TO DO:
Each line of the records that holds the word "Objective" should be copied out.

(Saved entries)
Content starts

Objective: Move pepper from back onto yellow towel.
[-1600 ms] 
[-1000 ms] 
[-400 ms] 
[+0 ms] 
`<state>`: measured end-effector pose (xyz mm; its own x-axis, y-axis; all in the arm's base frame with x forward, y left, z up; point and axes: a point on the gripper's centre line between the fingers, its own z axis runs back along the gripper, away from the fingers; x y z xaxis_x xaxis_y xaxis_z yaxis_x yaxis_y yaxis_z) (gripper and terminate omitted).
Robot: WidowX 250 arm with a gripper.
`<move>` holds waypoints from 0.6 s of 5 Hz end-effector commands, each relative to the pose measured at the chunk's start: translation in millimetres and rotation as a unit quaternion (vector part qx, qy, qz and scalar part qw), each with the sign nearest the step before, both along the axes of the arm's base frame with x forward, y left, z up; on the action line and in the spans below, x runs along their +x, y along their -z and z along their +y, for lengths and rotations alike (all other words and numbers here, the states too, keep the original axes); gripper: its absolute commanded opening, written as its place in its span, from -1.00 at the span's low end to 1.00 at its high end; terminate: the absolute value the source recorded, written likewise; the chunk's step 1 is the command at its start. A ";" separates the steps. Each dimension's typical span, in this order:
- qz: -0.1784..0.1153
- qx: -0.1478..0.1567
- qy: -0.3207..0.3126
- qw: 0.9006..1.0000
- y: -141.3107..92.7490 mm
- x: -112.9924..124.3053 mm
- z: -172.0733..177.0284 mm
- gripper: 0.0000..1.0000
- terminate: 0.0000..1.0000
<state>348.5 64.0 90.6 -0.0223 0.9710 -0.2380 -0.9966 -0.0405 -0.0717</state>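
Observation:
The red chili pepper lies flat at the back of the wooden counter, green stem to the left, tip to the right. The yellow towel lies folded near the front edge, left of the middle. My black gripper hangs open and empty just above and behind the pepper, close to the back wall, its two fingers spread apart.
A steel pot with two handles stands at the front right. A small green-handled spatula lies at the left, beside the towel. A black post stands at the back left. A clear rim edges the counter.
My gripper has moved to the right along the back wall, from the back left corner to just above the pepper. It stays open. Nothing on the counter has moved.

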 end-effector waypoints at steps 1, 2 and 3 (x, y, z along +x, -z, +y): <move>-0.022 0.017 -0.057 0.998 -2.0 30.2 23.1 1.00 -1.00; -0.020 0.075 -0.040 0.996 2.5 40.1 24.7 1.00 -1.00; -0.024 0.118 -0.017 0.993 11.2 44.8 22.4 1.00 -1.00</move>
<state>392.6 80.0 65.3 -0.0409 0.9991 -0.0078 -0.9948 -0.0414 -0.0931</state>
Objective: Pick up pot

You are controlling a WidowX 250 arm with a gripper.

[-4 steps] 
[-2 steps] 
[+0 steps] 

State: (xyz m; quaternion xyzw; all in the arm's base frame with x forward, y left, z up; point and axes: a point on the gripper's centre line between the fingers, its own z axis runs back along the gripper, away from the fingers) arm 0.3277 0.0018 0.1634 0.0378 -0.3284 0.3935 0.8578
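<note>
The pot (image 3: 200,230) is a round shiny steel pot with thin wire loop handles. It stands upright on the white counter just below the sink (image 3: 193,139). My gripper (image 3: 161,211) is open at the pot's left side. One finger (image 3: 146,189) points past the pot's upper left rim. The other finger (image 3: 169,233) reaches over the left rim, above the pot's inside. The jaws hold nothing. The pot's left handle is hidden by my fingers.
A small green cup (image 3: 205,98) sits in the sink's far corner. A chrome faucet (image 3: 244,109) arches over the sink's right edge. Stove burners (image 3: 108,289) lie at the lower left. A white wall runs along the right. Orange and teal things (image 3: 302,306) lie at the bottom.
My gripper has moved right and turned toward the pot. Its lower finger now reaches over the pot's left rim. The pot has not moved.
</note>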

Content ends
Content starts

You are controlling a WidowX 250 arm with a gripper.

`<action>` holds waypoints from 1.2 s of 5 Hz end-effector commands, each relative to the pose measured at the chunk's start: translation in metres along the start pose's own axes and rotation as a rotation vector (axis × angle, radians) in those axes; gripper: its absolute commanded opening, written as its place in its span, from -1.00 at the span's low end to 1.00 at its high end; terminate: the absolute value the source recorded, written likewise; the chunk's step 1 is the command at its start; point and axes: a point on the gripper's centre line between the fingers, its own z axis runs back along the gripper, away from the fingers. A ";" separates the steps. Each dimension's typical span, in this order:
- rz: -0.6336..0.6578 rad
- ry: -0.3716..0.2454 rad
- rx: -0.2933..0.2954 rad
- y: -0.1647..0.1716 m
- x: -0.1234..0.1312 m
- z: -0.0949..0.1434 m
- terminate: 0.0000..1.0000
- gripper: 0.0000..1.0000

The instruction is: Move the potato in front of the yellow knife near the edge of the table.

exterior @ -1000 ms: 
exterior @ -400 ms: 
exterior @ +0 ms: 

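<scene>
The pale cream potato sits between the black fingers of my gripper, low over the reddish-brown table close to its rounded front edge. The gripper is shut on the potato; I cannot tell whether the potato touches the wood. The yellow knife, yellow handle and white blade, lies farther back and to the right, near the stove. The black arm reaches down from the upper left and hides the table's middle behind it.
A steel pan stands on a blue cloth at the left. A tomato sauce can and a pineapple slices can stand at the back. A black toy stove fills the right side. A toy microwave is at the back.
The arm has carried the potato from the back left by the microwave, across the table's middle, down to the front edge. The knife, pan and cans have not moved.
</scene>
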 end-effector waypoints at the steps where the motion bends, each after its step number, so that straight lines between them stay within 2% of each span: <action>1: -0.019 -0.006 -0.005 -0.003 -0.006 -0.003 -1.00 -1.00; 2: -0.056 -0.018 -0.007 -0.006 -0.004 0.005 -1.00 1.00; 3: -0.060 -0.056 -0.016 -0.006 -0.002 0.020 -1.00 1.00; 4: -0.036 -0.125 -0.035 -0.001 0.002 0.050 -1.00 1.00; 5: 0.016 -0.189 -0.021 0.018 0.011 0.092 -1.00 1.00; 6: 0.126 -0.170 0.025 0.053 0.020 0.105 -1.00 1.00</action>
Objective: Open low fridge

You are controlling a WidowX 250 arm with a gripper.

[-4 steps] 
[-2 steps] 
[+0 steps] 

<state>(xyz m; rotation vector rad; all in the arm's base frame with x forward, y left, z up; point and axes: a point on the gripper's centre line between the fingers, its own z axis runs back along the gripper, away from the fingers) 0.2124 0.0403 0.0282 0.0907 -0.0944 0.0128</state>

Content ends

RESPONSE AREA:
Objective: Move pepper from back onto yellow towel.
Objective: Pick up pot
Objective: Open low fridge

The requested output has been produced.